What needs to be done
Line for line, the listing below is to be transcribed exactly.

——

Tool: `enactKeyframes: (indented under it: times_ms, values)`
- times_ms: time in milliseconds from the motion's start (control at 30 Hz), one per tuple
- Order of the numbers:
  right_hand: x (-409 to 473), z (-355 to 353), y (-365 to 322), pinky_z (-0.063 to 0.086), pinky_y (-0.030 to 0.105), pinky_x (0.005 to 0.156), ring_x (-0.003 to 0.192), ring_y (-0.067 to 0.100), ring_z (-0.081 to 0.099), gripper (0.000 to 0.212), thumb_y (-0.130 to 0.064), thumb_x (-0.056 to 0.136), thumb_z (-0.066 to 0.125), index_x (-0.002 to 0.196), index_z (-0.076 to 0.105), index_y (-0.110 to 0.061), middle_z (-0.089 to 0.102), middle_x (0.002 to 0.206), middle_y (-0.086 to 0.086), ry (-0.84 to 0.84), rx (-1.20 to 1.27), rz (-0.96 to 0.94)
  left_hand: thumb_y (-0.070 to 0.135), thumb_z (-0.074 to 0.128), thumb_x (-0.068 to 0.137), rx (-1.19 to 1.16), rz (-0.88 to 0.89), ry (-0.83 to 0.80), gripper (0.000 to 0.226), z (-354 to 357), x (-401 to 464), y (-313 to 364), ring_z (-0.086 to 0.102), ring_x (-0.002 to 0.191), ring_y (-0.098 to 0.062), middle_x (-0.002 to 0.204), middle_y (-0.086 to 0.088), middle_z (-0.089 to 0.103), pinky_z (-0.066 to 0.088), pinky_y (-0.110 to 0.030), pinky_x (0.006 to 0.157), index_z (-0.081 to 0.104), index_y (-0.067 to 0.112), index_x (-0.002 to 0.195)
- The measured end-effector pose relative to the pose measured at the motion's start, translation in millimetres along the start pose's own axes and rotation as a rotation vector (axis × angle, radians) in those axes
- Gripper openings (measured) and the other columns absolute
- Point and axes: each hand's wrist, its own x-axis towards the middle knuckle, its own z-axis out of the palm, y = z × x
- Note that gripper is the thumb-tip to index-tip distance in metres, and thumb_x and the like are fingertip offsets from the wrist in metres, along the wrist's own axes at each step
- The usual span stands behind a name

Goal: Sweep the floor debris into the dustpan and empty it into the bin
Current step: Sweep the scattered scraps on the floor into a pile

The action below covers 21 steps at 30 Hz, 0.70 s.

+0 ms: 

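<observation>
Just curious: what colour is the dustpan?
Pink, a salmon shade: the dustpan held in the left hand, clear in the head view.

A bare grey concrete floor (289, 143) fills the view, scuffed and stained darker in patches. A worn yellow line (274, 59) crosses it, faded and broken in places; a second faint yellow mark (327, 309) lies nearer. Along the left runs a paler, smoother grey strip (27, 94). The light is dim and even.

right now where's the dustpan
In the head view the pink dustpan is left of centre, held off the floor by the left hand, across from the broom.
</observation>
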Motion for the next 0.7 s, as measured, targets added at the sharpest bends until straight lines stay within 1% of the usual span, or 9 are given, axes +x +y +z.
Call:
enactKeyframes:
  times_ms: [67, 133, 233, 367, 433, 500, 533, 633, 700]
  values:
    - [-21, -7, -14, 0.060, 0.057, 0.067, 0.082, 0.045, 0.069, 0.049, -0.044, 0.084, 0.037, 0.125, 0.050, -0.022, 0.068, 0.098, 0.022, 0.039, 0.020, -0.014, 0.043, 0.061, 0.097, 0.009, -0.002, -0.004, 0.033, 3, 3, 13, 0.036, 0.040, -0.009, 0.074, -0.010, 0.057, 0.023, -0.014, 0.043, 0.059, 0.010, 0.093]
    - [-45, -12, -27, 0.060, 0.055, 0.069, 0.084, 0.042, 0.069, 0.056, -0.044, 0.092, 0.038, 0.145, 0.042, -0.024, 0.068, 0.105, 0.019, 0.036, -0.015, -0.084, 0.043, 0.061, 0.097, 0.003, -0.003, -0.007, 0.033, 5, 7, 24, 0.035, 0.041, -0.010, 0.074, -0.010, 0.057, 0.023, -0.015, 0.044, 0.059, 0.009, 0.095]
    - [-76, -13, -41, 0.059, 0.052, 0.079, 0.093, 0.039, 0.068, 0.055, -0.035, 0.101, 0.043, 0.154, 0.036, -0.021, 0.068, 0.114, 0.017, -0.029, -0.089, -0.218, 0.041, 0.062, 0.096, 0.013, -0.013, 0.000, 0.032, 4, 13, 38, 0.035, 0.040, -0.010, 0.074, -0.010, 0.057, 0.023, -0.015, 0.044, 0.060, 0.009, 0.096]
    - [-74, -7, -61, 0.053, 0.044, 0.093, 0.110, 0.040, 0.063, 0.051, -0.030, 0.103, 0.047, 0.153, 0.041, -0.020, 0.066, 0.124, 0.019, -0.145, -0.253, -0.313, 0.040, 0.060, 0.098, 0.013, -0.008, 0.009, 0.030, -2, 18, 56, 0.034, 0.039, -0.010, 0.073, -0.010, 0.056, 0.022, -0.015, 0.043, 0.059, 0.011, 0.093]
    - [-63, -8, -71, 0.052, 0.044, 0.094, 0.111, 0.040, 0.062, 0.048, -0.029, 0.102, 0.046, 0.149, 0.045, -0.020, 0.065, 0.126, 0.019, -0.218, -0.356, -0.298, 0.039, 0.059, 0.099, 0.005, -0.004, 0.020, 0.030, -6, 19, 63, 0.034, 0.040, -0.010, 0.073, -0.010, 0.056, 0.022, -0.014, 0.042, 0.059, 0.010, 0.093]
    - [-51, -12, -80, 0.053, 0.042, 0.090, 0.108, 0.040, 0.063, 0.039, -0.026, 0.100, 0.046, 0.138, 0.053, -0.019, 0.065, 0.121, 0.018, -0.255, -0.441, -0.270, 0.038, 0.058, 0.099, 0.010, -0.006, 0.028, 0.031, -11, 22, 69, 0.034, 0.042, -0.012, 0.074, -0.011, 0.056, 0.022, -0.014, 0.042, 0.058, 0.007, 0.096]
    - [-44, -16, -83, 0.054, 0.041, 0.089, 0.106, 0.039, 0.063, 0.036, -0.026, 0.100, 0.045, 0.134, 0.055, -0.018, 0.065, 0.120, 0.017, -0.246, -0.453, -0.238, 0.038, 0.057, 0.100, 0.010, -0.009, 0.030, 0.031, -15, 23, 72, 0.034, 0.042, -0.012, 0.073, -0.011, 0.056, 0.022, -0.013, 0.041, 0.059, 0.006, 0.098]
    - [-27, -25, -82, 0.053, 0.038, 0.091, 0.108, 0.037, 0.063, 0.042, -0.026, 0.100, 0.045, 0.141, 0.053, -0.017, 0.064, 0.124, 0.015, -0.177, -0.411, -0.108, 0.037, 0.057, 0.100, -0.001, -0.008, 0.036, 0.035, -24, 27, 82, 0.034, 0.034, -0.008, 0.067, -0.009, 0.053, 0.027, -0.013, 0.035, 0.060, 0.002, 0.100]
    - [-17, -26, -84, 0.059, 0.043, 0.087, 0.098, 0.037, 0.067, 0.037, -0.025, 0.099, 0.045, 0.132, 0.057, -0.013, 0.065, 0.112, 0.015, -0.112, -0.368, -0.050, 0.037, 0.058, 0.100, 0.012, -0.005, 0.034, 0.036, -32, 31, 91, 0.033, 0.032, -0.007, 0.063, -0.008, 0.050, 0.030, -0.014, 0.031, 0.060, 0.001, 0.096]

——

Reply to the exercise
Tool: `enactKeyframes: (indented under it: times_ms, values)`
- times_ms: time in milliseconds from the motion's start (control at 30 Hz), one per tuple
- Order of the numbers:
  right_hand: x (-409 to 473), z (-355 to 353), y (-365 to 322), pinky_z (-0.063 to 0.086), pinky_y (-0.030 to 0.105), pinky_x (0.005 to 0.156), ring_x (-0.003 to 0.192), ring_y (-0.067 to 0.100), ring_z (-0.081 to 0.099), gripper (0.000 to 0.212), thumb_y (-0.130 to 0.064), thumb_x (-0.056 to 0.136), thumb_z (-0.066 to 0.125), index_x (-0.002 to 0.196), index_z (-0.076 to 0.105), index_y (-0.110 to 0.061), middle_z (-0.089 to 0.102), middle_x (0.002 to 0.206), middle_y (-0.086 to 0.086), ry (-0.84 to 0.84), rx (-1.20 to 1.27), rz (-0.96 to 0.94)
  left_hand: thumb_y (-0.070 to 0.135), thumb_z (-0.074 to 0.128), thumb_x (-0.068 to 0.137), rx (-1.19 to 1.16), rz (-0.88 to 0.89), ry (-0.83 to 0.80), gripper (0.000 to 0.226), z (-354 to 357), x (-401 to 464), y (-313 to 364), ring_z (-0.086 to 0.102), ring_x (-0.002 to 0.191), ring_y (-0.098 to 0.062), middle_x (-0.002 to 0.204), middle_y (-0.086 to 0.088), middle_z (-0.089 to 0.103), pinky_z (-0.066 to 0.088), pinky_y (-0.110 to 0.030), pinky_x (0.006 to 0.157), index_z (-0.081 to 0.104), index_y (-0.067 to 0.112), index_x (-0.002 to 0.195)
- The measured end-effector pose relative to the pose measured at the motion's start, translation in millimetres along the start pose's own axes and rotation as a rotation vector (axis × angle, radians) in those axes
- Gripper openings (measured) and the other columns absolute
- Point and axes: each hand's wrist, its own x-axis towards the middle knuckle, its own z-axis out of the palm, y = z × x
- Note that gripper is the thumb-tip to index-tip distance in metres, and thumb_x and the like are fingertip offsets from the wrist in metres, along the wrist's own axes at each step
- The usual span stands behind a name

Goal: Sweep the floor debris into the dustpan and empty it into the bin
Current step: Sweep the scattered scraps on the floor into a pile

The action below covers 21 steps at 30 Hz, 0.70 s.

+0 ms: 

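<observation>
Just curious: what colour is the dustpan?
Pink, a salmon shade: the dustpan held in the left hand, clear in the head view.

A bare grey concrete floor (289, 143) fills the view, scuffed and stained darker in patches. A worn yellow line (274, 59) crosses it, faded and broken in places; a second faint yellow mark (327, 309) lies nearer. Along the left runs a paler, smoother grey strip (27, 94). The light is dim and even.

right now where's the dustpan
In the head view the pink dustpan is left of centre, held off the floor by the left hand, across from the broom.
</observation>
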Motion for the next 0.7 s, as measured, targets added at the sharpest bends until straight lines stay within 1% of the usual span, or 9 are given, axes +x +y +z.
Call:
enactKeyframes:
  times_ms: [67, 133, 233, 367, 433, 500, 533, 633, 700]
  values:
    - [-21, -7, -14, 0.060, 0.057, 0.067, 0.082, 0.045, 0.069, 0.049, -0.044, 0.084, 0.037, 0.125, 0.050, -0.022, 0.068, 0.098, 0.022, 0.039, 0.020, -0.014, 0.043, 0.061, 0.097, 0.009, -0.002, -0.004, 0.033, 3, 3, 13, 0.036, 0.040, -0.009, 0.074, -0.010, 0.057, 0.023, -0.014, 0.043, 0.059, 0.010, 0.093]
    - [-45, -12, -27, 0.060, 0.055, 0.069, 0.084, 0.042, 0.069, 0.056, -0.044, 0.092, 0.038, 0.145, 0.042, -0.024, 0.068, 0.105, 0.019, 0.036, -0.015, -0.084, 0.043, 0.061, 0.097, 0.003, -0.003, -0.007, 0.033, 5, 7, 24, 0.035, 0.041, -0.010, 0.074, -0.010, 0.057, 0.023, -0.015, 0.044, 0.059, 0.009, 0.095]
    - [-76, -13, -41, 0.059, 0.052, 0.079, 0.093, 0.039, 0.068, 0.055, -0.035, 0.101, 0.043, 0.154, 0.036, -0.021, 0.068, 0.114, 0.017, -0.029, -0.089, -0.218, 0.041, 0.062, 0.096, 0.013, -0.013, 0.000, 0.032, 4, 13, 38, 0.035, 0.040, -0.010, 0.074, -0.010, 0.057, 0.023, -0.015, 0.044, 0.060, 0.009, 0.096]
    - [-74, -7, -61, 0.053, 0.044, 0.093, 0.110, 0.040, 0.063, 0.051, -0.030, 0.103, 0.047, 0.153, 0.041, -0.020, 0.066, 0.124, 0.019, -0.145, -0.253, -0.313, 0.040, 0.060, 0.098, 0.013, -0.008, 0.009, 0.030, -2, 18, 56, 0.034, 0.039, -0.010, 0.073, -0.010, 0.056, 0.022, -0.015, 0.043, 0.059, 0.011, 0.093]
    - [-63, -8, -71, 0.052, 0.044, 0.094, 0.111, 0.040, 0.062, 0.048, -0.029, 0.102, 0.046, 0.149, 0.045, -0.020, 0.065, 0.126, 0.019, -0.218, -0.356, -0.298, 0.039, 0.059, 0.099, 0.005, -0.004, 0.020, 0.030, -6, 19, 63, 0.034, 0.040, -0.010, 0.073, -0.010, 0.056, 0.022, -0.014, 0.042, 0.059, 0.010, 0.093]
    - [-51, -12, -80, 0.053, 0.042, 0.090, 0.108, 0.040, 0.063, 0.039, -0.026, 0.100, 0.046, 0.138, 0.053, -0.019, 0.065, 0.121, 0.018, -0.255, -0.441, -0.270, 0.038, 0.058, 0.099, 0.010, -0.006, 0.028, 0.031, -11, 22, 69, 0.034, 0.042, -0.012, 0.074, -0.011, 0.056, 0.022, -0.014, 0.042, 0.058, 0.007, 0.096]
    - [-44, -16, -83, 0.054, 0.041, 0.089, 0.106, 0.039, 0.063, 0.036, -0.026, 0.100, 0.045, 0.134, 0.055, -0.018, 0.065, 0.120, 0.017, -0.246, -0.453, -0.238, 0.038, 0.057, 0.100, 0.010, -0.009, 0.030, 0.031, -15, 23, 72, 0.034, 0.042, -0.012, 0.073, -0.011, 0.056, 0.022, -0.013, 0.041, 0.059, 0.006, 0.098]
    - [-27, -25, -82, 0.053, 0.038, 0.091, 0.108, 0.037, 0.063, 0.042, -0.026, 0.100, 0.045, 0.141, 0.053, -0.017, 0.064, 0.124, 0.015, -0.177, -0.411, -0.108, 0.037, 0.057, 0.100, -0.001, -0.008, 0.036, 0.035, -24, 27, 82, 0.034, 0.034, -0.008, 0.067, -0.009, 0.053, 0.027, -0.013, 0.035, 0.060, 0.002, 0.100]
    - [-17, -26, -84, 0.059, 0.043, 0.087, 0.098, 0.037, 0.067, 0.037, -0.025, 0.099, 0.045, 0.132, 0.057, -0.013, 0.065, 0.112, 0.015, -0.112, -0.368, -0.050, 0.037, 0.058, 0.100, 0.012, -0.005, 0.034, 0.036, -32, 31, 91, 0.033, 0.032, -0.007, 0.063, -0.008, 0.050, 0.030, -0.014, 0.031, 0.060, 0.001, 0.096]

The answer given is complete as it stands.